5.Kayıt düzeltilmesi, aile kütüğüne işlenmiş kaydın bir kısmının düzeltilmesi veya değiştirilmesidir. Nüfus kütüklerindeki doğru olmayan kayıtların düzeltilmesi için mahkemeden karar alınması zorunludur. İşte bu noktada, nüfus kütüğünde yer alan doğru olmayan kayıtlar, ilgilileri veya Cumhuriyet savcısı tarafından açılacak olan kayıt düzeltme davası ile gerçek durumuna uygun hale getirilebilir ki, bu dava uygulamada nüfus kaydının düzeltilmesi davası olarak adlandırılmakta olup zamanaşımı ve hak düşürücü süreye bağlı olmayan nüfus kaydının düzeltilmesine ilişkin davalarda, her türlü kanıta başvurulabilir (Yargıtay Hukuk Genel Kurulunun 11.02.1998 tarihli ve 2-87/77 sayılı kararı). Soybağının reddi davası ile kayıt düzeltme davası, sonuçları (hane dışına çıkarmak) bakımından benzerlik göstermekte ise de, içerik ve yargılama kuralları açısından kendi özel hükümlerine bağlıdır. Soybağının reddinde, kişisel duruma ilişkin nüfus kaydında yer alan bilgi doğru olarak meydana gelmiş ve kütüğe tescil edilmiştir. Ancak bu doğru daha sonra soybağının reddi davası ile teknik anlamda bir yanlışlığa dönüştürülmüştür. Nüfus kaydının düzeltilmesi davasında ise, nüfus kaydının gerçek durumu yansıtmadığı, baştan yanlış olarak kütüğe geçirilmesi söz konusudur.

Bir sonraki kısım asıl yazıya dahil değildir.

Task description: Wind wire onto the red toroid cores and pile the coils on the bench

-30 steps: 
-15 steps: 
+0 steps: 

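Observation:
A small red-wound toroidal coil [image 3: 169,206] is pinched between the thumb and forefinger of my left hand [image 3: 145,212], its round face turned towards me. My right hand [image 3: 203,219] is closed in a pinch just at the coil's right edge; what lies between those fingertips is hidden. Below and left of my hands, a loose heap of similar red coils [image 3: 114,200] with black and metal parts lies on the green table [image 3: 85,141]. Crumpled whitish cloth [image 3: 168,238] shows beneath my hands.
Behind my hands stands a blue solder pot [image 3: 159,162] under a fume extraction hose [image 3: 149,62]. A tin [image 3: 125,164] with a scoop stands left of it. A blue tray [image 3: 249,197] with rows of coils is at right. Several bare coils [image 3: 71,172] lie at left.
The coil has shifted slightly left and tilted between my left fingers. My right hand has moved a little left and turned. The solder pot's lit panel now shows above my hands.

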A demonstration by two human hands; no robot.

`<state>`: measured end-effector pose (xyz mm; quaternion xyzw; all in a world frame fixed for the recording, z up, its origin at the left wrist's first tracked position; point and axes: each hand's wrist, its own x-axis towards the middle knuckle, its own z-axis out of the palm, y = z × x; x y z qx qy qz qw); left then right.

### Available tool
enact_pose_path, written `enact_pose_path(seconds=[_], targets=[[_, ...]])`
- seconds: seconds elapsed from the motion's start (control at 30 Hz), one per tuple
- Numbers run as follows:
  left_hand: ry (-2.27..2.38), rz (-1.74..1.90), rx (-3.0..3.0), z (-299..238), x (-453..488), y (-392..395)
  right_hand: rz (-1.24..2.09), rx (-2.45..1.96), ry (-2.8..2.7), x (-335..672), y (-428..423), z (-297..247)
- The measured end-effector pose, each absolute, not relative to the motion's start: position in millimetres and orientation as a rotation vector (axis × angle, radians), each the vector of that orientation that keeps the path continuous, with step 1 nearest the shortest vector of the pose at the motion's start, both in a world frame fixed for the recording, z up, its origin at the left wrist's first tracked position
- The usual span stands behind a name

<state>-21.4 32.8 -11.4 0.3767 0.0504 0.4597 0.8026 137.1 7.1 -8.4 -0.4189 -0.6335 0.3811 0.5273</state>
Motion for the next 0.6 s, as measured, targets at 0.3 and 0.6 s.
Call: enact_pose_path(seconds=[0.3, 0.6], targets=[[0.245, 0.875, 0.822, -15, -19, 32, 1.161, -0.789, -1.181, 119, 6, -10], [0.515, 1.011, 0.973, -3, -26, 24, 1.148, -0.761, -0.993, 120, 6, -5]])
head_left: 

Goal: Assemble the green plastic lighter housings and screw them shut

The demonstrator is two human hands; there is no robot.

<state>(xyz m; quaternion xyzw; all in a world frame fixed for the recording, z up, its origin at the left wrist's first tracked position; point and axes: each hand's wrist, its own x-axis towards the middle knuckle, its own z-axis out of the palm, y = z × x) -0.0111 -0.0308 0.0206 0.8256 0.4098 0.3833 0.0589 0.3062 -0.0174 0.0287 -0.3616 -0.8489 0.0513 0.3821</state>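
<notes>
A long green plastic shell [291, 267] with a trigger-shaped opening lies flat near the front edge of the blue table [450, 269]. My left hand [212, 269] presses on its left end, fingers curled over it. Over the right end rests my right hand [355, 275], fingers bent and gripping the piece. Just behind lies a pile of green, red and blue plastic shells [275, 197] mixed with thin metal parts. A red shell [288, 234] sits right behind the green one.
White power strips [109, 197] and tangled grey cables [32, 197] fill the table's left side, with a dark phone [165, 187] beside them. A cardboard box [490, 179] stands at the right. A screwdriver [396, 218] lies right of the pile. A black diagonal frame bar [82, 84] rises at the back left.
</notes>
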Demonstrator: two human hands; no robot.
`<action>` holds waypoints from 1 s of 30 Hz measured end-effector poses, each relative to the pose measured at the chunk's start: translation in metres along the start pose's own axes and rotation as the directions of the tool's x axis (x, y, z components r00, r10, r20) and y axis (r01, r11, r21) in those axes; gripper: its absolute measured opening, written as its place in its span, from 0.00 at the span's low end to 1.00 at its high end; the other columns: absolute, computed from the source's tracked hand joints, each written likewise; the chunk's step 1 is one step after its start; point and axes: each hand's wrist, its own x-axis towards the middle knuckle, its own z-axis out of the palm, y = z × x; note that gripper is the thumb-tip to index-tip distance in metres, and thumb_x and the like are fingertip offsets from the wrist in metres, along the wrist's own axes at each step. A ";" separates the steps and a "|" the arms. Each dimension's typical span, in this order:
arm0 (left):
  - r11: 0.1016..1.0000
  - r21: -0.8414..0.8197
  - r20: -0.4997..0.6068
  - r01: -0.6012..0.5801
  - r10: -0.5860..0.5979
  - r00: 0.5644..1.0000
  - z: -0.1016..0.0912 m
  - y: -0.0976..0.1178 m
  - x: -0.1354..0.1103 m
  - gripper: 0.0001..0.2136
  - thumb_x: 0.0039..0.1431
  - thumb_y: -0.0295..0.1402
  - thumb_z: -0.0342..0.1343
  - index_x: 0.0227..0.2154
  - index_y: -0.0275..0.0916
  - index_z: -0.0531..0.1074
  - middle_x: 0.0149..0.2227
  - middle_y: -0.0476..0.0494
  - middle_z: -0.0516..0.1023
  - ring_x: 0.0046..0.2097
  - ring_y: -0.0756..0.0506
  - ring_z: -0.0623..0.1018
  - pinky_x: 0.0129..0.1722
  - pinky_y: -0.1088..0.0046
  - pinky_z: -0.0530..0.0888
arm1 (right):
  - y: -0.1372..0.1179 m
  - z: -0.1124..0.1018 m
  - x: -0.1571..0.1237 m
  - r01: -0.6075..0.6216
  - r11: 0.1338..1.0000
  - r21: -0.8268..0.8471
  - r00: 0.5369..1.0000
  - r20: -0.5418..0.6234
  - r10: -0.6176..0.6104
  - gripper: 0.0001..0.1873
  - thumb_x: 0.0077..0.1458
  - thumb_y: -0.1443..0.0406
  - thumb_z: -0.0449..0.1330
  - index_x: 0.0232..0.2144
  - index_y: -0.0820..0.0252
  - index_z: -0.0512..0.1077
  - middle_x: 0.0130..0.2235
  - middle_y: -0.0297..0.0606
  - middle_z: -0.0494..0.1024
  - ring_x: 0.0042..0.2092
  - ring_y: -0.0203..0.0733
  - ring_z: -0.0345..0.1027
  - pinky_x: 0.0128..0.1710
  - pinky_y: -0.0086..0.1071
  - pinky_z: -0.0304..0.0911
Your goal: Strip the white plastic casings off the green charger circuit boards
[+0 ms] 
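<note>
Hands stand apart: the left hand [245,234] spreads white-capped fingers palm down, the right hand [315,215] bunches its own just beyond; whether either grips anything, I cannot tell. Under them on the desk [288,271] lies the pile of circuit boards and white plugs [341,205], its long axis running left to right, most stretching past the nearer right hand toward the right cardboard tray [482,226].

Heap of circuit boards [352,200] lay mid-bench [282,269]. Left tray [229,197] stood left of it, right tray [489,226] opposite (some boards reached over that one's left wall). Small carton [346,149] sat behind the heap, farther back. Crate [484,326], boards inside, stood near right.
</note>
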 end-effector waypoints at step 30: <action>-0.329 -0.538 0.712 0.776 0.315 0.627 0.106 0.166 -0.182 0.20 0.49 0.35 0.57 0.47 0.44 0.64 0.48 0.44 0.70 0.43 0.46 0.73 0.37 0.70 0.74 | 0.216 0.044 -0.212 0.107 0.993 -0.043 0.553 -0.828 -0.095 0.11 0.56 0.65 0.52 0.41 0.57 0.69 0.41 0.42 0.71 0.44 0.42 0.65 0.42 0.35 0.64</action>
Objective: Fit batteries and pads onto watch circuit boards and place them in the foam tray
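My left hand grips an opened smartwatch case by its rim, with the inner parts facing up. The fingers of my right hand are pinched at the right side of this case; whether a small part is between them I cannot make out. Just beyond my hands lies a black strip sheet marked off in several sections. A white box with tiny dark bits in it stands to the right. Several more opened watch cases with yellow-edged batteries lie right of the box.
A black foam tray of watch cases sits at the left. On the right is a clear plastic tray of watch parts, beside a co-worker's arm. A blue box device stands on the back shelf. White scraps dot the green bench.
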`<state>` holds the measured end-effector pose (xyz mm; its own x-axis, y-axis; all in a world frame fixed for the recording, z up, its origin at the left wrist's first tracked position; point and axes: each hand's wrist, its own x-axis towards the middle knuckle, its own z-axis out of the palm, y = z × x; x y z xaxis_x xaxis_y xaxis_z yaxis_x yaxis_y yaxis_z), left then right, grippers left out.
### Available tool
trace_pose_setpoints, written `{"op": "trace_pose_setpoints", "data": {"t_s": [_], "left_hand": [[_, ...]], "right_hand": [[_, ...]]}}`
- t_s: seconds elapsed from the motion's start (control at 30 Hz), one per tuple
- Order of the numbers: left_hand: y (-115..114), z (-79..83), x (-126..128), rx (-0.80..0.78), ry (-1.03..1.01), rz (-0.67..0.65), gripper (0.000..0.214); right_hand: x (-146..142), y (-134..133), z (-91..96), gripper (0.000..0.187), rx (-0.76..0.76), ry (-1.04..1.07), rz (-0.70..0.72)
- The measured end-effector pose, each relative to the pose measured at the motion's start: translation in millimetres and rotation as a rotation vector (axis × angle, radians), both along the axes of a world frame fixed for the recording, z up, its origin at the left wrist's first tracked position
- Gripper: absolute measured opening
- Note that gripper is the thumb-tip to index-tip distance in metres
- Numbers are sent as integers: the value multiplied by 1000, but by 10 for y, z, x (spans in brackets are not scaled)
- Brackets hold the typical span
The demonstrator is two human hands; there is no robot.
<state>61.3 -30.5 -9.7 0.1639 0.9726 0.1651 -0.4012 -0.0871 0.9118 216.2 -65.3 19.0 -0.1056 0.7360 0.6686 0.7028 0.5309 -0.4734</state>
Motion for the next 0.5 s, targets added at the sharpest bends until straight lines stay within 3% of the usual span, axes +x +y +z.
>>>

6.Dosya içerisindeki bilgi ve belgelere göre, davalı ..., davacının tarafından verilen dilekçe ile yanıltıcı beyanla Mustafa’nın çocuğuymuş gibi nüfus kayıtlarına işlenmiştir. Yukarıda açıklanan yasal düzenlemeler ve dosyadaki deliller birlikte dikkate alındığında bu tescil işlemi yapıldığı sırada dahi davacının, davalı ...’nin kendi çocuğu olmadığını bildiği sabit olup, gerçeğe aykırı beyanıyla oluşturulan nüfus kaydının iptaline ilişkin talep nüfus kayıt düzeltme davasıdır. Nüfus kayıt düzeltme davaları asliye hukuk mahkemesi görev alanında kalmaktadır. Ne var ki yukarıda yapılan açıklamalar bir bütün olarak değerlendirildiğinde “Aile Mahkemesi”nin görevli olduğu hususu kesinleşmiştir. O halde mahkemece yapılacak iş, davanın nüfus kaydının düzeltilmesi davası olduğu ve genel hükümler çerçevesinde, nüfus kaydının düzeltilmesi davalarında herhangi bir hak düşürücü sürenin olmadığı hususları gözetilerek dosya kapsamındaki Adli Tıp Kurumu'ndan alınan DNA raporu ve tanık beyanları değerlendirilerek uyuşmazlığı çözmekten ibarettir. Bu husus gözetilmeksizin yanılgılı değerlendirmelerle davanın hak düşürücü sürenin geçtiğinden bahisle reddine karar verilmesi doğru görülmemiş kararın bozulmasına karar verilmesi gerekmiştir.
VI. KARAR
Açıklanan sebeple;
Temyiz olunan Bölge Adliye Mahkemesi kararının BOZULMASINA,
Peşin alınan temyiz karar harcının istek hâlinde ilgiliye iadesine,
Dosyanın kararı veren Bölge Adliye Mahkemesine gönderilmesine,
26.02.2024 tarihinde oy birliğiyle karar verildi.